Table 1: Patient characteristics stratified by indication and treatment history

AFS = adult focal spasticity; BMI = body mass index; CD = cervical dystonia; CI = confidence interval; CP = cerebral palsy; Diff = difference; HFS = hemifacial spasm; HH = hyperhidrosis; maint = maintenance; NA = not applicable; SD = standard deviation.

a Unless otherwise indicated.

b Difference calculated for naive minus maintenance groups, for means.

c Includes the following that were each ≤5% of the population: Aboriginal, Arab/West Asian, Black, Chinese, Filipino, Japanese, Korean, Latin American, South Asian, Southeast Asian, and/or those categorized as “other,” except for the CP cohort where South Asian accounted for 9% (n = 2) of the maintenance population.

d Number of onabotulinumtoxinA injections received prior to entering the study; maintenance patients only.

The mean (standard deviation) and median doses of onabotulinumtoxinA were 221 U (148). Naive patients generally received lower doses when compared to maintenance, and doses varied widely by indication. For example, CD naive patients received a mean (SD) dose of 173 U (71), whereas maintenance patients received a mean (SD) dose of 248 U (102) (Table 1). Patients who presented with AFS received the highest average (SD) doses (naive: 285 U [147], maintenance: 350 U [149]) during the study, whereas HFS patients received the lowest average (SD) doses (naive: 32.6 U [14.8], maintenance: 42.2 U [27.6]). Dosing remained consistent throughout the study within each indication for treatment naive (Figure 1A) and maintenance (Figure 1B) patients.

Figure 1: Mean administered dose of onabotulinumtoxinA at each treatment visit for (A) naive and (B) maintenance patients. Note: Plot for cerebral palsy cohort not presented due to low patient number; plot for “other” diagnoses not included due to heterogeneity of indications. AFS = adult focal spasticity, CD = cervical dystonia, HFS = hemifacial spasm, SV = subsequent visit, LTV = last treatment visit.

Safety

A total of 209 AEs were reported in 83 patients (83/1372, 6%) in the overall safety cohort (Table 2). Of the 209 AEs, 72 were serious AEs reported in 38 patients (38/1372, 3%). The majority of reported AEs (143/209, 68%) were determined to be unrelated to treatment by the participating investigator. The causalities for 22 reported AEs (22/209, 11%) were not determined or were not reported. Forty-four AEs (44/209, 21%) in 24 patients were reported as TRAEs, of which 10 AEs in 5 patients were reported as being a serious TRAE. Of the 24 patients who reported TRAEs, only 2 (2/24, 8%) patients, representing only 0.15% of the entire safety cohort, discontinued the study (facial paresis/eyelid ptosis and dysphagia).

Table 2: Characteristics of all reported adverse events by indication and treatment history

AE = adverse event; AFS = adult focal spasticity; BMI = body mass index; CD = cervical dystonia; CI = confidence interval; CP = cerebral palsy; Diff = difference; HFS = hemifacial spasm; HH = hyperhidrosis; maint = maintenance.

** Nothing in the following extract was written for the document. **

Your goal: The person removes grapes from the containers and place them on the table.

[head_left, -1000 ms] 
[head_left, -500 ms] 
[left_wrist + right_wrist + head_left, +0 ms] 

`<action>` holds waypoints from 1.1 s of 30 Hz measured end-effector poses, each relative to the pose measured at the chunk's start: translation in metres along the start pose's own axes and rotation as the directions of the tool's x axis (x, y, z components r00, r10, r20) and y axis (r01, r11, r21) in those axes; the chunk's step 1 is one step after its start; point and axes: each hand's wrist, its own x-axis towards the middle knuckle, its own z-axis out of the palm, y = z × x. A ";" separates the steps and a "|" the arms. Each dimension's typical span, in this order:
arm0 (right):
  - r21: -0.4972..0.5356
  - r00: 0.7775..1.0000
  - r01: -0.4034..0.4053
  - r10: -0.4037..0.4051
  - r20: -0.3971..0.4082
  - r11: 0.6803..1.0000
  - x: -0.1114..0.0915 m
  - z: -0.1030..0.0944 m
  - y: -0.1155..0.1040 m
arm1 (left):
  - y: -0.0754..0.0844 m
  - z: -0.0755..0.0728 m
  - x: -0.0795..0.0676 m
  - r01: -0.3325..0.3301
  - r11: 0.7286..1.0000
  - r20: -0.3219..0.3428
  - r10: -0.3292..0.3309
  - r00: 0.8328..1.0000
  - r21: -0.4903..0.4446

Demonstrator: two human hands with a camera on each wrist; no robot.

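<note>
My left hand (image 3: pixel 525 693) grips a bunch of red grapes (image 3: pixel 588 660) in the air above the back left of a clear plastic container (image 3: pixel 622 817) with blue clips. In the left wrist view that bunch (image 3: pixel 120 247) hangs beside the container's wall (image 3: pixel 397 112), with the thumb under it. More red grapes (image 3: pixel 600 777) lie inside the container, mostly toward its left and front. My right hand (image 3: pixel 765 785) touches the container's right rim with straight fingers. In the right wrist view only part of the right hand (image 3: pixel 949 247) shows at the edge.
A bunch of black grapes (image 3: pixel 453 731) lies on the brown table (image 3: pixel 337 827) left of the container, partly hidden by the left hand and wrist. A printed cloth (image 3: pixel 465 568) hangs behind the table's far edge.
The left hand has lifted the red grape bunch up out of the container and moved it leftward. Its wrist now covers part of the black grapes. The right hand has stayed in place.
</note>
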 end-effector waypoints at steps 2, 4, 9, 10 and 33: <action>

No AEs were reported in the CP population. Treatment-related AEs include those reported as “related,” “highly probable,” “probable,” and “possible” by the investigator; treatment-unrelated AEs include those reported as “Not related” and “unlikely” by the investigator.

a Each patient is only counted once for each AE category.

b Total number of of AEs reported across all patients. Each patient may be counted more than once.

Among the safety cohort (n = 1372), 13 patients (0.9%) who were naive to onabotulinumtoxinA treatment reported 24/44 TRAEs, whereas 11 (0.8%) maintenance patients had 20/44 TRAEs, as determined by the investigator. The most commonly reported TRAEs across indications were muscular weakness (n = 8/1372, 0.6%) and dysphagia (n = 6/1372, 0.4%). The majority of TRAEs were reported in patients presenting with “other” indications (Table 3). A total of six patients (0.4%) categorized as “other” diagnoses reported 13/44 TRAEs, as assessed by the investigator. Of these six “other” patients, with a diagnosis of focal dystonia (n = 3), headache (n = 1), pain (n = 1), and tremor (n = 1), three commonly reported muscular weakness as an AE. No AEs were reported in the CP cohort. There was one TRAE (herpes zoster in an AFS patient) that was considered to be related to the injection procedure. A total of 14 deaths were reported in the safety cohort, and none were considered treatment related by the investigator. There were no pregnancies or abortions reported during the study.

Table 3: Listing of all treatment-related adverse events by indication as reported by the investigator

AFS = adult focal spasticity; CD = cervical dystonia; CP = cerebral palsy; HFS = hemifacial spasm; HH = hyperhidrosis; maint = maintenance.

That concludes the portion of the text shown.